As Nox4/AMPK/mTOR signaling has been reported to be implicated in diabetic kidney disease (21), we hypothesized that the AMPK/mTOR signaling might be implicated in Nox4-mediated regulation of HG-induced injury. HK-2 cells were transfected with si-Nox4 and treated with HG in combination with the AMPK activator AICAR or the mTOR activator propranolol. HG treatment increased the expression of Nox4 and Bax and phosphorylation of AMPK (p-AMPK) and mTOR (p-mTOR) and reduced Bcl-2 expression in HK-2 cells, which were largely abolished by knockdown of Nox4 ( Figure 8A ). AICAR and propranolol reversed Nox4 knockdown-mediated regulation of p-AMPK and p-mTOR and expression of Bax and Bcl-2 in HG-treated HK-2 cells ( Figure 8A ). Moreover, knockdown of Nox4 increased the viability of HG-treated HK-2 cells, but it was reversed by AICAR or propranolol treatment ( Figure 8B ). Besides, knockdown of Nox4-mediated alleviative effects on HG-induced cell apoptosis, ROS generation and secretion of TNF-α and IL-6 were abolished by AICAR or propranolol ( Figures 8C–E ). Our findings indicated that knockdown of Nox4 attenuated HG-induced injury through suppression of the AMPK/mTOR signaling in HK-2 cells.

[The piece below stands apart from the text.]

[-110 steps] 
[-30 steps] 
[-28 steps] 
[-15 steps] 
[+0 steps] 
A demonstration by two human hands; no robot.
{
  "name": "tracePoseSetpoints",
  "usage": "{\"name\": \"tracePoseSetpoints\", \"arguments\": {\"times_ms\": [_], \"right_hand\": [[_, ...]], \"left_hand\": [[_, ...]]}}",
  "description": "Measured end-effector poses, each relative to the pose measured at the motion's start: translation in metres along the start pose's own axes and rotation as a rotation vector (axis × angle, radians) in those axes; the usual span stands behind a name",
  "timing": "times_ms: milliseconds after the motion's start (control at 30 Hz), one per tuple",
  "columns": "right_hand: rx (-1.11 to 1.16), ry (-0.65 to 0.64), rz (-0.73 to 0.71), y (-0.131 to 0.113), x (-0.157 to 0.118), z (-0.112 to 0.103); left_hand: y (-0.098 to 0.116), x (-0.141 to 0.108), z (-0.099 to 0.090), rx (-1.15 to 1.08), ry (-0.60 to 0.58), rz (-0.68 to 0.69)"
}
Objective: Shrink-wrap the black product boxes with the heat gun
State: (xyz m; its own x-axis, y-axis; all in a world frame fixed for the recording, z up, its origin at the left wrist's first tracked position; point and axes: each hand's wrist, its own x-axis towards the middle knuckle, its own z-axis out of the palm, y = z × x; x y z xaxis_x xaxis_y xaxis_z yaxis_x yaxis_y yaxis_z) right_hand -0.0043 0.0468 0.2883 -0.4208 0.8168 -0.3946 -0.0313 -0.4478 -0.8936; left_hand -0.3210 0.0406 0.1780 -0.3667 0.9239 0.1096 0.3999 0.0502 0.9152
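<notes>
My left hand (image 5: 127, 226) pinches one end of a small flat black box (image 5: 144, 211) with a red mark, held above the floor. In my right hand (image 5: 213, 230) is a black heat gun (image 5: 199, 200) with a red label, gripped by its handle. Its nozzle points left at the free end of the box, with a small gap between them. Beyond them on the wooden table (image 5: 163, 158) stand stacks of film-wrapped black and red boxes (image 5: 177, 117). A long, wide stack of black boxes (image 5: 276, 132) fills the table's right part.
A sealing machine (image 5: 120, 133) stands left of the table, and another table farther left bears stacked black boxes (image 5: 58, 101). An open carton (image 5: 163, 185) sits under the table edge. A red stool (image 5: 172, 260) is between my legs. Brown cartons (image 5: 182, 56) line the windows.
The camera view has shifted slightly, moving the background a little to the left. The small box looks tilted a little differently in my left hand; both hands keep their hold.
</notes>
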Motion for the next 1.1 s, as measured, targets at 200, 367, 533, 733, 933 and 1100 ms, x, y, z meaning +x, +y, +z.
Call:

A rat model of DN was established. Subsequently, rats with DN were intravenously injected with shMALAT1 or sh-NC lentiviral particles and fed a high glucose and fat diet for 5 months. Rats with DN showed ascending body weight in the first 8 weeks and declining body weight after 8 weeks, but the degree of weight loss was obviously slowed down in rats injected with shMALAT1 ( Figure 9A ). Similarly, elevated kidney weight (KW)/body weight (BW), fasting blood glucose, albumin-to-creatinine ratio (ACR), blood urea nitrogen (BUN) and creatinine were observed in rats with DN, whereas all of them were significantly reduced by shMALAT1 injection ( Figures 9B–E ). Furthermore, we observed severe renal tubule damage and increased collagen deposition and cell apoptosis in renal tubules, and injection of shMALAT1 markedly attenuated these manifestations ( Figures 9F–H ). The expression of MALAT1 was dramatically promoted in DN rats and greatly reduced by injection of shMALAT1 ( Figure 9I ). These observations demonstrated that knockdown of MALAT1 alleviated renal tubular epithelial injury in DN rats. Elevated levels of LIN28A, Nox4, p-AMPK and p-mTOR and Bax and reduced Bcl-2 expression in DN rats were largely reversed by knockdown of MALAT1 ( Figure 9J ). Increased secretion of TNF-α and IL-6 was also significantly inhibited by knockdown of MALAT1 in DN rats ( Figure 9K ). Collectively, these results implied that knockdown of MALAT1 alleviated renal tubular epithelial injury through suppression of LIN28A and the Nox4/AMPK/TOR signaling axis in DN.